Cole Desmond Kpekawa (born 20 May 1996) is an English professional footballer who plays as a defender for Maidenhead United.

Club career

Queens Park Rangers
Born in Blackpool, Kpekawa came through the Academy at Queens Park Rangers. He signed a two-year scholarship with the club in July 2012 at the age of 16. On 2 April 2014, he signed his first professional contract on a one-year deal.

Kpekawa joined League One side Colchester United for an initial one-month loan deal on 20 November 2014. He made his professional debut against Coventry City at the Colchester Community Stadium in a 1–0 League One defeat on 22 November. After making four appearances for Colchester, his loan was extended for a further month until 24 January 2015. He made six appearances for Colchester, four in League One and two in the FA Cup.
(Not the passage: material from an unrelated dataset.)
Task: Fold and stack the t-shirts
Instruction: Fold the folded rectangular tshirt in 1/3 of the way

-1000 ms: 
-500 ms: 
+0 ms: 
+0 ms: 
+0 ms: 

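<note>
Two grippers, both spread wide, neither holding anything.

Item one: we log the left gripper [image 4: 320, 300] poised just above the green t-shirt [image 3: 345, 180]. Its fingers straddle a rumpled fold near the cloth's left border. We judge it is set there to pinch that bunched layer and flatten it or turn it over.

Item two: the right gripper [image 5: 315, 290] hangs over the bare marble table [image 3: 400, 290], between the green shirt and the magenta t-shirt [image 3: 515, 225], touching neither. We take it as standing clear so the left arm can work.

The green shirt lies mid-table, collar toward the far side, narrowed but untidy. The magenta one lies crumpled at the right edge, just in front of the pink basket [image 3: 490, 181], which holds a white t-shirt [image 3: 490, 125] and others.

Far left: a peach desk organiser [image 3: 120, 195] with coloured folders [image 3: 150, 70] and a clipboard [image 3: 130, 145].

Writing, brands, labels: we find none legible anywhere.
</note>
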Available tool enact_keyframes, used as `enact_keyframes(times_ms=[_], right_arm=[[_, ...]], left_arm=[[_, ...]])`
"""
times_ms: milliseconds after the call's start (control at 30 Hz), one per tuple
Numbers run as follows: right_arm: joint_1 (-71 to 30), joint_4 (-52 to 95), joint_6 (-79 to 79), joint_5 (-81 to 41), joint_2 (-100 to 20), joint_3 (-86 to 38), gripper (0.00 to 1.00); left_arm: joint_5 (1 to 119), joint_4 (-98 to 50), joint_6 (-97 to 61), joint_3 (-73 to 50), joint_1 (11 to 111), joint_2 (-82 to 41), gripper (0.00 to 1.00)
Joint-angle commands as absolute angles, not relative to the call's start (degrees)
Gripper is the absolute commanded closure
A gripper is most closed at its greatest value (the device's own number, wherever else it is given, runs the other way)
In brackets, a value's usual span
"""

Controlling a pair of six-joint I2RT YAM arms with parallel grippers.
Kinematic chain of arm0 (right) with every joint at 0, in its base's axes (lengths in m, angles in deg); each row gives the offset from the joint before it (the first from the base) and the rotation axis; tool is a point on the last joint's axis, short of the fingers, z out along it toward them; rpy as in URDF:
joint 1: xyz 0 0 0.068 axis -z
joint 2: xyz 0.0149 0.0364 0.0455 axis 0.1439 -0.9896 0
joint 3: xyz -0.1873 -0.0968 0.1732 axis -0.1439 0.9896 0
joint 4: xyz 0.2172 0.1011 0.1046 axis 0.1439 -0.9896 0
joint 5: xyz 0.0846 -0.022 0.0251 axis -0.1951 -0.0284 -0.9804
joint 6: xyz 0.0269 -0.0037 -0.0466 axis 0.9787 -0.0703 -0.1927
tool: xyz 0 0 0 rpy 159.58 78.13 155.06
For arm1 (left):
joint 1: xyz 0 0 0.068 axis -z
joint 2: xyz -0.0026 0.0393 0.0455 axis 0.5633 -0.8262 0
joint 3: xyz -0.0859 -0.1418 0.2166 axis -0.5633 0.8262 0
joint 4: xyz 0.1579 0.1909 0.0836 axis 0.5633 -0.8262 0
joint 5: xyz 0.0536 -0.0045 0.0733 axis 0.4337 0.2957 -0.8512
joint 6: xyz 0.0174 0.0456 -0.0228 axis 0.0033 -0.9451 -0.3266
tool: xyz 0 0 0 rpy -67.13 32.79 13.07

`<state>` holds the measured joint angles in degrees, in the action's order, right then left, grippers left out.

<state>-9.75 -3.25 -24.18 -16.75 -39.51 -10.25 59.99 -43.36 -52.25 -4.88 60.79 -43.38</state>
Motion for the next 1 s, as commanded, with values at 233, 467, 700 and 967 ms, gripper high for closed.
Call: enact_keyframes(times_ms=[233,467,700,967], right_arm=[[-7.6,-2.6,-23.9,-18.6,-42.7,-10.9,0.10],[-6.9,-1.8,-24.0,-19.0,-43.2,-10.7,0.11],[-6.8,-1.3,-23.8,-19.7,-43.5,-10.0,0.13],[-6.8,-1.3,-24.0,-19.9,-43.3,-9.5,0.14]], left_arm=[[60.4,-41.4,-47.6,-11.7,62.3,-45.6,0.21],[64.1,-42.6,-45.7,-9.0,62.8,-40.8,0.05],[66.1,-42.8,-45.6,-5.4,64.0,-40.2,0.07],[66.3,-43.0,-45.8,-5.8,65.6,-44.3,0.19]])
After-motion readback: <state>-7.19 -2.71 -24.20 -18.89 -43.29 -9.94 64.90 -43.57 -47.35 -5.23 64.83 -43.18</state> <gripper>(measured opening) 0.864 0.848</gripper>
On 19 March 2015, he was loaned to League Two side Portsmouth until the end of the season. He made his debut on 21 March in a 1–0 defeat against AFC Wimbledon where he played the full 90-minutes. He was recalled from his loan at Portsmouth by QPR on 20 April having made two first-team appearances.

On returning to QPR, Kpekawa made his debut for the club as an 85th-minute substitute for Yun Suk-young in a 5–1 Premier League defeat to Leicester City on 24 May 2015.

On 19 November 2015, he joined League Two side Leyton Orient in an initial one-month loan deal. He made his debut two days later on 21 November as an early substitute in a 3–2 league win against York City. His loan was extended in December 2015, and again in January 2016 to remain with the O's until 1 March 2016. He was recalled from his loan by parent club QPR on 1 February 2016 after making nine appearances for Orient.

Barnsley
After struggling to hold down a first-team place at Queens Park Rangers, Championship rivals Barnsley signed Kpekawa for an undisclosed fee, thought to be in the region of £450,000, on 31 August 2016. He agreed a three-year contract with the club. He made his Barnsley debut on 10 September 2016 as a late substitute in their 2–1 win at Preston North End. However, after only four starts, Kpekawa found himself out of the first-team picture as manager Paul Heckingbottom preferred to play right-back Andy Yiadom out of position at left-back, while the club coaches worked with Kpekawa to suit a more central role.

Colchester United
Having made only seven league appearances for Barnsley, Kpekawa made a permanent return to his former loan club Colchester United on 17 July 2017. He signed an initial one-year deal for an undisclosed fee. He made his second Colchester United debut on 5 August as a substitute in their 3–1 defeat at Accrington Stanley.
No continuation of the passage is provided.